Tuesday, July 10, 2007

Open Water (2003) DVD

I am never scuba diving. Ever!

This film is like an 81 minute long public service ad showing you the perils of open water scuba diving. It shows us an unmarried couple who take a spur-of-the-moment diving vacation. They are dive certified and end up on a chartered boat in some un-named tropical locale. A mishap in the head count (why not have a sign-in sheet???) leads to our two protagonists being stranded two hours out from land, in the middle of the ocean.

That's where the based-on-a-true-story begins.

Daniel and Susan, our erstwhile divers, decide to do their own thing and not stay with the group. (There's Public Service Ad #1 - Stay With the Group!) They also spend too much time fiddling with some eels and petting a nurse shark, surfacing right at the 35 minutes dive time allotted for the trip. (PSA #2 - Be on Time!)

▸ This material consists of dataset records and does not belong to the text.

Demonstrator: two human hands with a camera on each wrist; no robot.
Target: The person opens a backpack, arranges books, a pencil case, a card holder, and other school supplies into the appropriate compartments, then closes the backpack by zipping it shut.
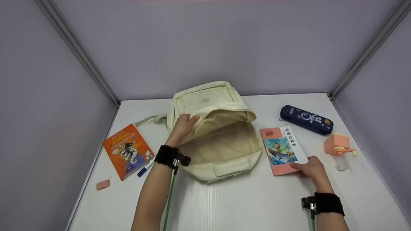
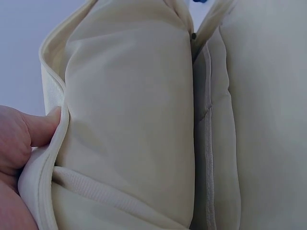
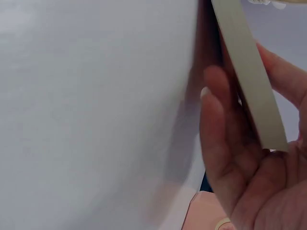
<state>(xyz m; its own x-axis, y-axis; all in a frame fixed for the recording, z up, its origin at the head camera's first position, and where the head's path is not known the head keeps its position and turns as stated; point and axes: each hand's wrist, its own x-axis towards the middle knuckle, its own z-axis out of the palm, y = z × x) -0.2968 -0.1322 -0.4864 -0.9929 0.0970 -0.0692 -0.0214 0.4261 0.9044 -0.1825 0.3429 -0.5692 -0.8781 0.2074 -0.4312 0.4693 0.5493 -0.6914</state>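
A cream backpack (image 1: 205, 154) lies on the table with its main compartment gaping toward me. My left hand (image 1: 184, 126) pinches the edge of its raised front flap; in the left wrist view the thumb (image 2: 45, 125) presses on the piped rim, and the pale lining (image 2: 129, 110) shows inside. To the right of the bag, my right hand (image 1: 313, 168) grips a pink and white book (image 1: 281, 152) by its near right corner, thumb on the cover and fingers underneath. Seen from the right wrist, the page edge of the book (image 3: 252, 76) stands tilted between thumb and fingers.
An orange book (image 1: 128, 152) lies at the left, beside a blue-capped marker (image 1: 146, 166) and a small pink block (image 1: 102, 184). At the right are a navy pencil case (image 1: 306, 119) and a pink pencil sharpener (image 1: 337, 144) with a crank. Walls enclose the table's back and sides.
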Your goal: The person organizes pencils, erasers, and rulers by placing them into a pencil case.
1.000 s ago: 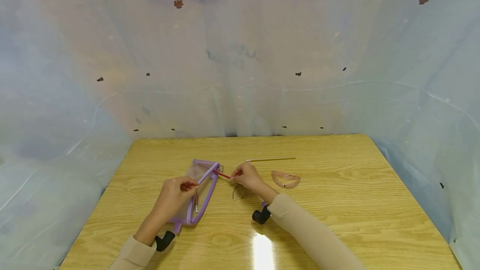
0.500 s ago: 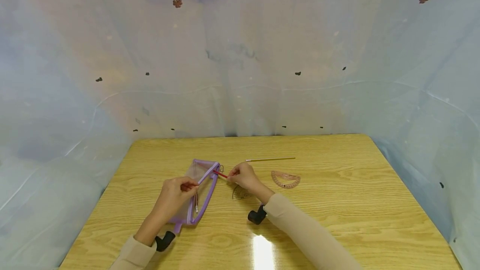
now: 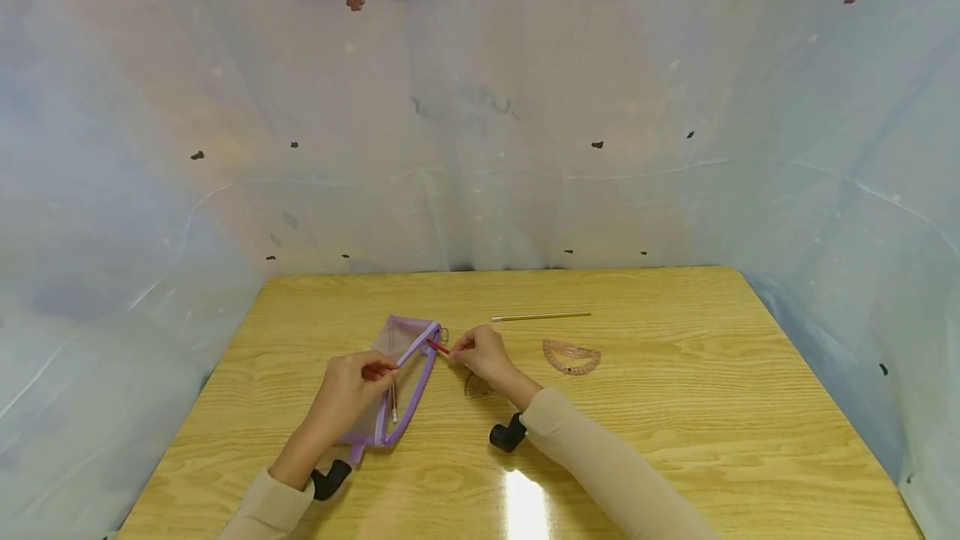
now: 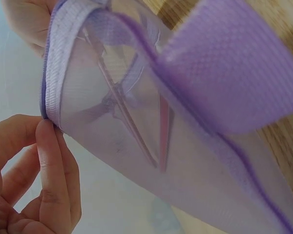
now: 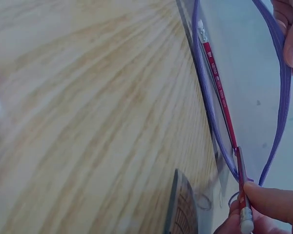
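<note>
Right hand (image 3: 483,357) nearer purple pouch (image 3: 420,397), red pencil (image 5: 241,170) in its pinch, partway inside, rim (image 4: 56,68) in grip of left hand (image 3: 352,390).

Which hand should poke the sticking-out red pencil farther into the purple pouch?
Probably the right hand: it pinches the red pencil near its eraser, while the left hand holds the purple pouch open.

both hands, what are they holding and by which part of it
The left hand pinches the purple mesh pouch by one edge of its opening; the right hand pinches a red pencil near its eraser end.
</note>
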Motion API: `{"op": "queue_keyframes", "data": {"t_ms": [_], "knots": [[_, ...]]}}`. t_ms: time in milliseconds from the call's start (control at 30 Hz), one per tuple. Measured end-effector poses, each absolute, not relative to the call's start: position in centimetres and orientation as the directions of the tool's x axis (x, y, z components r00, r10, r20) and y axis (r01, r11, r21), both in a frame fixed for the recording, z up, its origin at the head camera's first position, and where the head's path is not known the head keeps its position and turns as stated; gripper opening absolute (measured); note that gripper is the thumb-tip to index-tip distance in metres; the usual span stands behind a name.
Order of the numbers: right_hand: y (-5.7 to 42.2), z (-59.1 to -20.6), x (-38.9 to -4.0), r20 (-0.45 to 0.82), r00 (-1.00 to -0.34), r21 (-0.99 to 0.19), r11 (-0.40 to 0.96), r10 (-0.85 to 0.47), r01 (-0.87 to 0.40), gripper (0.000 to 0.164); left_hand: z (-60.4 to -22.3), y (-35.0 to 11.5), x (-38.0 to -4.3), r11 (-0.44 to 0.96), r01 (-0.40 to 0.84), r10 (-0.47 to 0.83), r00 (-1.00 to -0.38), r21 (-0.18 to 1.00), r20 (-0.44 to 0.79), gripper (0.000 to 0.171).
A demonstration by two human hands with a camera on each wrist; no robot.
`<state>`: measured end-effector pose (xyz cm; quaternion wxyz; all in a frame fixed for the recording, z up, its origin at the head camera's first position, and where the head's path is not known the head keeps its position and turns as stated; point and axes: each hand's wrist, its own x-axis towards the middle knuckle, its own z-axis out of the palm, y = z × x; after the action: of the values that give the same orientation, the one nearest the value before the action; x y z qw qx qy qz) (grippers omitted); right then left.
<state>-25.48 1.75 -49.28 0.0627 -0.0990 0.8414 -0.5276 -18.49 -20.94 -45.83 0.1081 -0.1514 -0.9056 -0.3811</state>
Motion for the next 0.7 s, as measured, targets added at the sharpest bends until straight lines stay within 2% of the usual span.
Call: {"op": "queue_keyframes", "data": {"t_ms": [267,700], "knots": [[1.2,-49.4,-25.2,0.041,-0.978,-0.914,0.388,-0.206,-0.12,0.007,-45.7,-20.9,-18.5,0.677,0.341,0.184,-0.936,0.652,0.299,0.006],[0.5,-48.6,-24.6,-0.019,-0.982,-0.916,0.397,-0.19,-0.059,0.007,-45.9,-20.9,-18.6,0.662,0.377,0.189,-0.92,0.648,0.342,0.005]]}}
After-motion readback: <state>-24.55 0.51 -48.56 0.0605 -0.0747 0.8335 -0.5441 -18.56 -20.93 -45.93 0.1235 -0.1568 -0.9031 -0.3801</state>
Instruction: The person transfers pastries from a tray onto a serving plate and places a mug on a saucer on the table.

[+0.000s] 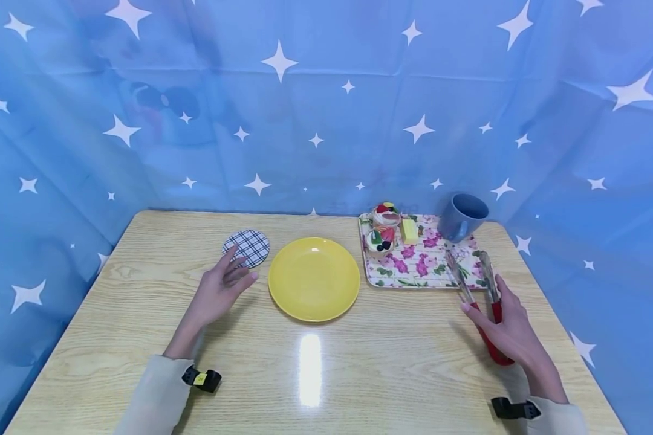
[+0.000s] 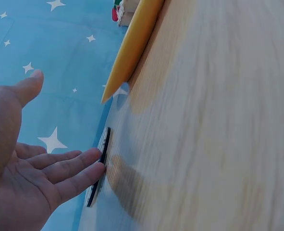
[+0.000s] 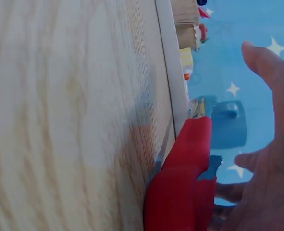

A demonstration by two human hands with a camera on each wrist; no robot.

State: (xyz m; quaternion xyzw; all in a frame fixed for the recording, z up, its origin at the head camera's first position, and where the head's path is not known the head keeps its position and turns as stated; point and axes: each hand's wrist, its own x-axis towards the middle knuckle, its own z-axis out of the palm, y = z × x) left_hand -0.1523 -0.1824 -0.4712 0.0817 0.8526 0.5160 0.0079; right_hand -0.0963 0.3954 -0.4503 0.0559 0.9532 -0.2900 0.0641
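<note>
A blue curtain scattered with white stars (image 1: pixel 315 109) hangs behind a pale wooden table (image 1: pixel 359 374), and here's the action, over on the right! The red-handled tongs (image 1: pixel 497 312) lie with their two arms spread, metal ends over the flowered tray (image 1: pixel 408 272), handles on the near side of it. The right hand (image 1: pixel 508 332) is right there, thumb on one side and fingers on the other, spread wide and not closed round anything; whether skin meets handle, I can't tell. Across on the left, the checked coaster (image 1: pixel 253 246) lies flat, and the left hand (image 1: pixel 217 293) is over its near edge, fingers loosely parted, nothing in its grasp; contact is too close to call. Between the hands sits the yellow plate (image 1: pixel 314 278), just beside the coaster. On the tray, two fruit-topped cakes (image 1: pixel 380 240) share the left end with a yellow block (image 1: pixel 409 231), and a blue mug (image 1: pixel 462 217) stands upright at the far right corner.
</note>
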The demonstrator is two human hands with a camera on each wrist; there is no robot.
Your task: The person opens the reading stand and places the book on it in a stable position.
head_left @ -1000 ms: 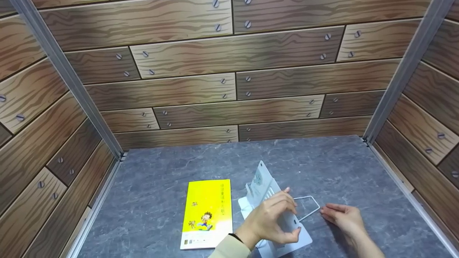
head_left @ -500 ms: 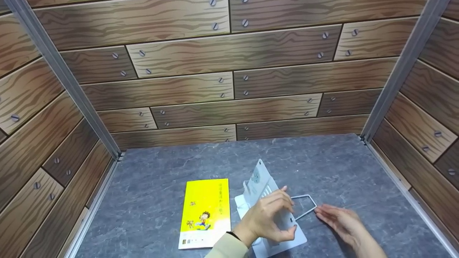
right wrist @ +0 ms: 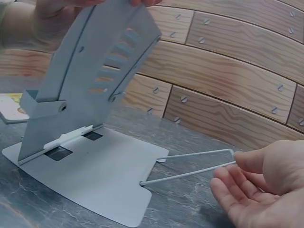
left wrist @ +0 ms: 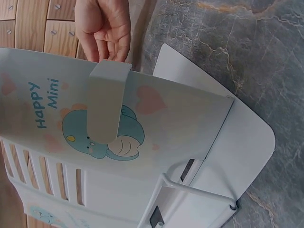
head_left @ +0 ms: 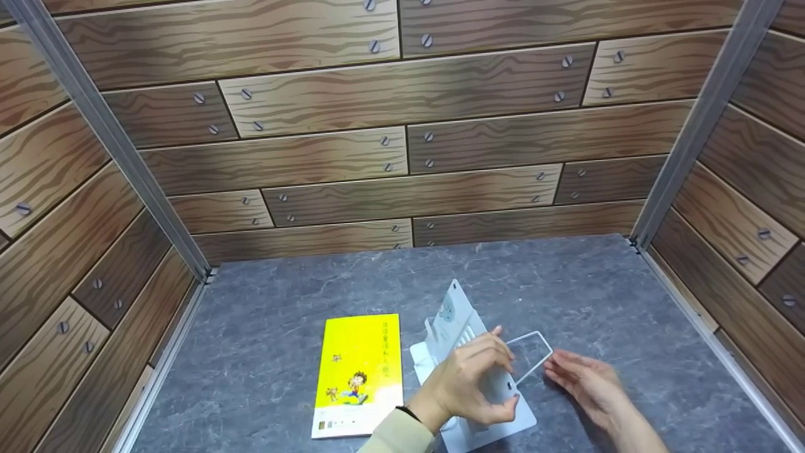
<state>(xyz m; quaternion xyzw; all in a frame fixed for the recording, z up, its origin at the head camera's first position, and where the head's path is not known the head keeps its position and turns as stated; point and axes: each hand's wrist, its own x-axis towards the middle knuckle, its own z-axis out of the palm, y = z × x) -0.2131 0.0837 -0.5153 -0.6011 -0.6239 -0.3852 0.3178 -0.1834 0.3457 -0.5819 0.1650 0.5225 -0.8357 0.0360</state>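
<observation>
My left hand [head_left: 468, 380] grips the upright panel of a pale metal book stand [head_left: 454, 314] by its upper edge, thumb on the near side. In the right wrist view its flat base plate [right wrist: 109, 166] lies on the table, the panel tilted above it. A bent wire support leg [right wrist: 190, 174] reaches out from the base. At the corner of that wire, my right hand [right wrist: 270, 185] pinches it between thumb and fingers. The left wrist view shows the panel's printed front [left wrist: 114, 128] with a blue cartoon dinosaur. A hand [left wrist: 107, 33] shows past the panel there.
Left of the stand lies a yellow book [head_left: 361, 358], cover up, on the dark grey table [head_left: 277, 302]. Wood-patterned walls [head_left: 339, 151] with metal corner posts [head_left: 682, 135] enclose the table's back and sides.
The right hand has raised the outer end of the wire leg slightly. The left hand stays at the panel. The head view has shifted a little.
</observation>
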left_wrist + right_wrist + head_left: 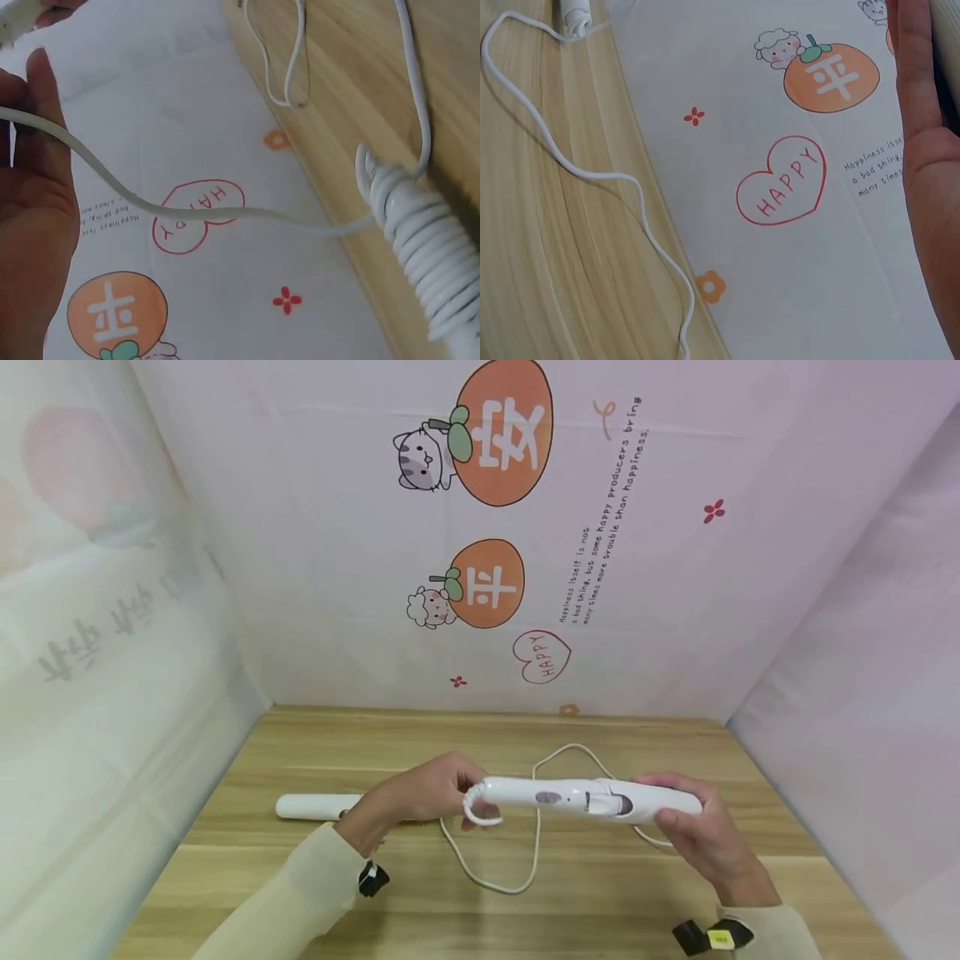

The boat is gone, the crew having flubbed the headcount and no one else noticing two people were missing. (PSA #3 - Make Friends Who Will Miss You! and PSA #4 - Don't Trust the Locals!)

Gradually, the two adrift divers realize they are lost at sea. Things begin to get worse as panic sets in, and the sharks begin to circle. If you follow closely, the film follows the Five Stages of Grief: Denial, Anger, Bargaining, Depression, and Acceptance. It gives an interesting, even emotional, look into their situation.

The duo must deal with dehydration, motion sickness, hunger, fear, jellyfish swarms, and the ever present sharks as they try to survive. Daniel and Susan act like I imagine most couples in love would in a situation like this. It wasn't overblown. It wasn't melodramatic. They love each other, help each other, even yell at each other, but through it all they are there for one another.

The ending is more Perfect Storm than Titanic. It's melancholy, and leaves you a bit disappointed. But it's real. It feels true, like it would happen that way.

The scenes with the sharks were done using live sharks. No CG was used in the film. The whole thing was financed by two people, director Chris Kentis and his wife, producer Laura Lau. It was digitally shot, and often had only two or three crew filming (plus the actors) on weekends and holidays.

For an independent film shot for a mere $130,000, Open Water is a surprising well made movie. Lion's Gate purchased the film for $2.5 million after a screening at the Sundance Film Festival, where it was very well received. It grossed over $52 million worldwide.

I mention all that because while the film itself, while good, is not overly impressive, how it was made is. In this summer's glut of high budget, over-the-top films I've seen, Open Water is a refreshing change of a well-told, well-acted story done on a minimal budget.

For those of you with kids or easily bruised sensibilities, there is one (totally un-needed) scene of sexual nudity, and several places with heavy cursing. Though, in all honesty, I would have said much worse in that situation, and the cursing lent the film more realism than if it were eliminated or cut down.

The DVD I watched (Okay ...bought for my collection) is a Widescreen, 2-Disc set with tons of features. There are two commentary tracks: one with the director and producer, one with the actors. also included are Deleted Scenes, English and Spanish tracks (how do you scream in Spanish?), a Making Of featurette, and a short feature called "The Indie Essentials".

I haven't viewed the extras yet, so cannot really comment on them at this time.

For a bargain bin $5 movie, it was a good investment. I'm sure I'll watch this again a few times, as well as view some of the extra features.

As rental, you wouldn't be wasting your time or money. As a purchase, if you like survival flicks as much as I do, this is a decent one. I give Open Water a very solid 3 out of 5 Raivynns!